### Task requirements:
Please return the whole listing exactly.

### Information shown:
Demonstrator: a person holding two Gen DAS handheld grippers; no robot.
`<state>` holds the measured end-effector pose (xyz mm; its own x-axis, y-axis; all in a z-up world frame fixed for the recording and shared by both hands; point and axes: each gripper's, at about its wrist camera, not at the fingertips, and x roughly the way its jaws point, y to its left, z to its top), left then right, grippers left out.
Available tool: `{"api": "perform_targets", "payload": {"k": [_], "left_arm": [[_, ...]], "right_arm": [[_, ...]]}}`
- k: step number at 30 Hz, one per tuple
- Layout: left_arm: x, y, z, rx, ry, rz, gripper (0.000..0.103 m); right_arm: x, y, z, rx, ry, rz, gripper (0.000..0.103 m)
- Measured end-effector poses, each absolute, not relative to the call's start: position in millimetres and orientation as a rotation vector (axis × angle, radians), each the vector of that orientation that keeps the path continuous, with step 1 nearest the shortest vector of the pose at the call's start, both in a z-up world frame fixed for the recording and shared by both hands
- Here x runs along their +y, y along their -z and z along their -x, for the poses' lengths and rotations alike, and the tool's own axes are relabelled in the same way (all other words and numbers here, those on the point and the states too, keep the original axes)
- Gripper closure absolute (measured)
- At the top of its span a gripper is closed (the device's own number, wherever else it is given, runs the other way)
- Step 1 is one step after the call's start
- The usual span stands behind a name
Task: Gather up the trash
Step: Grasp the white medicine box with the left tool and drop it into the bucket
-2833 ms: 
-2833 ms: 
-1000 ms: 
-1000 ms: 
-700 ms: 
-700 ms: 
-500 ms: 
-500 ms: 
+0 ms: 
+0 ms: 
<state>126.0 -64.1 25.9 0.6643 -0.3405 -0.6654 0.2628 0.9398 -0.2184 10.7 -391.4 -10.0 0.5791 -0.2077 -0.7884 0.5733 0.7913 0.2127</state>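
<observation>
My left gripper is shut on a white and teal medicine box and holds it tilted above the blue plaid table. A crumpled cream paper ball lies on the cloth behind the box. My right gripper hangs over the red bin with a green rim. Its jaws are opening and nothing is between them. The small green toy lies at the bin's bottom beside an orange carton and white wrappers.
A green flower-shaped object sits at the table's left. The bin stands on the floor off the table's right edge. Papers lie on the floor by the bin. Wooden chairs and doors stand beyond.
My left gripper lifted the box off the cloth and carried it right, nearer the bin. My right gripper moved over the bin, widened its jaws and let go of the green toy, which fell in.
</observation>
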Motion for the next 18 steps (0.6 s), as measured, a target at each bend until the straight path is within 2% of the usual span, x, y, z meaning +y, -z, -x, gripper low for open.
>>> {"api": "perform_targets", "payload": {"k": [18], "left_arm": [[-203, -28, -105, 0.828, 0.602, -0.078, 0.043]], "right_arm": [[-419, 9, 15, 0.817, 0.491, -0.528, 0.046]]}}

### Answer to the problem:
Demonstrator: a person holding two Gen DAS handheld grippers; no robot.
`<state>` holds the measured end-effector pose (xyz mm; its own x-axis, y-axis; all in a z-up world frame fixed for the recording and shared by both hands; point and axes: each gripper's, at about its wrist camera, not at the fingertips, and x roughly the way its jaws point, y to its left, z to its top), left then right, grippers left out.
Available tool: `{"api": "perform_targets", "payload": {"k": [_], "left_arm": [[_, ...]], "right_arm": [[_, ...]]}}`
- k: step number at 30 Hz, one per tuple
- Layout: left_arm: x, y, z, rx, ry, rz, gripper (0.000..0.103 m); right_arm: x, y, z, rx, ry, rz, gripper (0.000..0.103 m)
- Measured end-effector poses, each absolute, not relative to the call's start: position in millimetres and orientation as a rotation vector (axis × angle, radians), each the vector of that orientation that keeps the path continuous, with step 1 nearest the shortest vector of the pose at the call's start, both in a z-up world frame fixed for the recording and shared by both hands
- Here x runs along their +y, y along their -z and z along their -x, for the poses' lengths and rotations alike, and the tool's own axes are relabelled in the same way (all other words and numbers here, those on the point and the states too, keep the original axes)
- Gripper closure absolute (measured)
- At the top of its span a gripper is closed (the device's own number, wherever else it is given, runs the other way)
- Step 1 is one step after the call's start
- The usual span stands behind a name
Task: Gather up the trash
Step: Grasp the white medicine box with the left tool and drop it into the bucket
-2833 ms: 
-2833 ms: 
-1000 ms: 
-1000 ms: 
-700 ms: 
-700 ms: 
-500 ms: 
-500 ms: 
+0 ms: 
+0 ms: 
<state>126.0 -64.1 25.9 0.6643 -0.3405 -0.6654 0.2628 0.9398 -0.2184 10.7 -391.4 -10.0 0.5791 -0.2077 -0.7884 0.5733 0.7913 0.2127</state>
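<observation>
My left gripper is shut on a white and teal medicine box and holds it tilted above the blue plaid table. A crumpled cream paper ball lies on the cloth behind the box. My right gripper hangs over the red bin with a green rim. Its jaws are opening and nothing is between them. The small green toy lies at the bin's bottom beside an orange carton and white wrappers.
A green flower-shaped object sits at the table's left. The bin stands on the floor off the table's right edge. Papers lie on the floor by the bin. Wooden chairs and doors stand beyond.
My left gripper lifted the box off the cloth and carried it right, nearer the bin. My right gripper moved over the bin, widened its jaws and let go of the green toy, which fell in.
</observation>
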Motion for the next 18 steps (0.6 s), as measured, a target at each bend until the straight path is within 2% of the usual span, x, y, z meaning +y, -z, -x, gripper low for open.
>>> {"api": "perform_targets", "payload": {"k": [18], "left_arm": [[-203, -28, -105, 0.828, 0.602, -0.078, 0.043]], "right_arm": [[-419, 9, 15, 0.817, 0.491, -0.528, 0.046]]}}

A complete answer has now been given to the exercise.